# COLLECTED DATA:
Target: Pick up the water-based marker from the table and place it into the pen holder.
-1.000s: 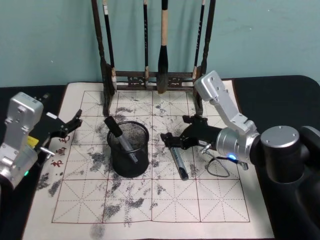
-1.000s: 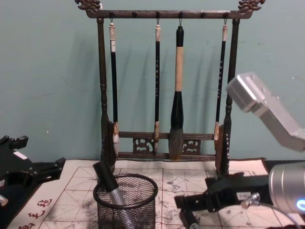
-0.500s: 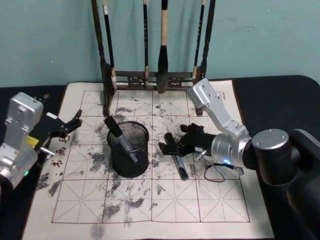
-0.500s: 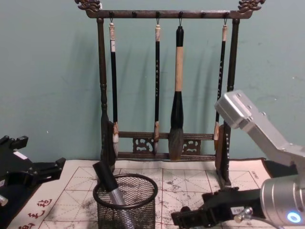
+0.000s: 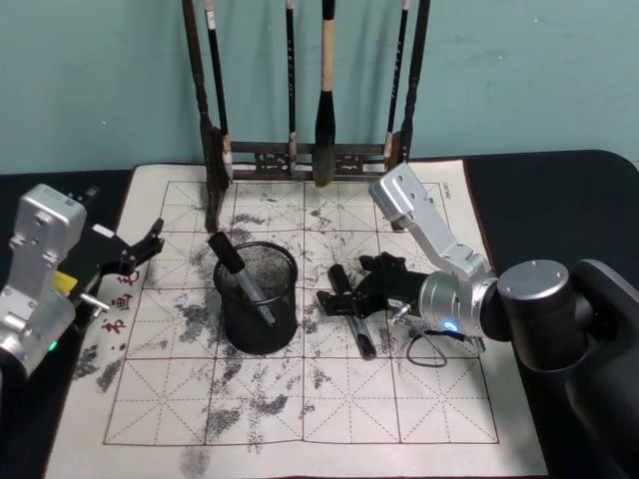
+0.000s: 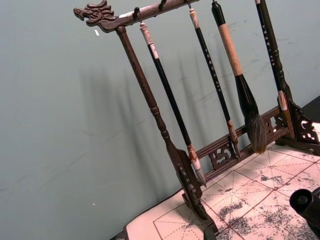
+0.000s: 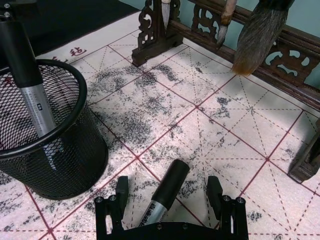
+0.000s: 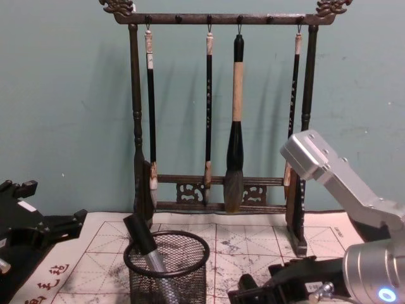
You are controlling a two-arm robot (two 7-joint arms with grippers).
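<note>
Two markers are present. Marker one, the water-based marker (image 7: pixel 171 180), lies flat on the gridded practice sheet (image 5: pixel 300 404), just to the right of the pen holder (image 5: pixel 262 324) and apart from it. Its black cap points toward the brush rack (image 8: pixel 135 126). Marker two, the stowed marker (image 5: pixel 237 267), stands tilted inside the pen holder with its black cap above the rim, leaning toward the robot's left.

One pen holder is on the sheet: a black wire-mesh cup, upright, with a thick round rim.

One right gripper (image 7: pixel 167 192) is low over the sheet at the water-based marker. Its two fingers (image 7: pixel 121 189) are spread, one on each side of the marker barrel. In the right wrist view a gap shows between each finger and the barrel, so nothing is clamped.

One left gripper (image 5: pixel 138 249) is parked at the sheet's left edge, well apart from the pen holder. Whether it is spread or closed cannot be determined.

One brush rack of dark wood stands at the far edge of the sheet, against the teal wall. Four calligraphy brushes (image 8: pixel 236 126) hang from its top bar, tips down; the third from the left is the thickest.

The sheet carries red grid lines and scattered black ink stains.
</note>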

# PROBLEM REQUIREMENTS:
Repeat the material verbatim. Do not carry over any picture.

# RESPONSE FOR THIS EXERCISE:
Target: Pick up the water-based marker from the table and place it into the pen holder.
-1.000s: 
-1.000s: 
-0.500s: 
-0.500s: 
+0.000s: 
+0.000s: 
+0.000s: 
+0.000s: 
You are controlling a two-arm robot (two 7-joint arms with grippers).
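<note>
Two markers are present. Marker one, the water-based marker (image 7: pixel 171 180), lies flat on the gridded practice sheet (image 5: pixel 300 404), just to the right of the pen holder (image 5: pixel 262 324) and apart from it. Its black cap points toward the brush rack (image 8: pixel 135 126). Marker two, the stowed marker (image 5: pixel 237 267), stands tilted inside the pen holder with its black cap above the rim, leaning toward the robot's left.

One pen holder is on the sheet: a black wire-mesh cup, upright, with a thick round rim.

One right gripper (image 7: pixel 167 192) is low over the sheet at the water-based marker. Its two fingers (image 7: pixel 121 189) are spread, one on each side of the marker barrel. In the right wrist view a gap shows between each finger and the barrel, so nothing is clamped.

One left gripper (image 5: pixel 138 249) is parked at the sheet's left edge, well apart from the pen holder. Whether it is spread or closed cannot be determined.

One brush rack of dark wood stands at the far edge of the sheet, against the teal wall. Four calligraphy brushes (image 8: pixel 236 126) hang from its top bar, tips down; the third from the left is the thickest.

The sheet carries red grid lines and scattered black ink stains.
</note>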

Nothing more is needed for this exercise.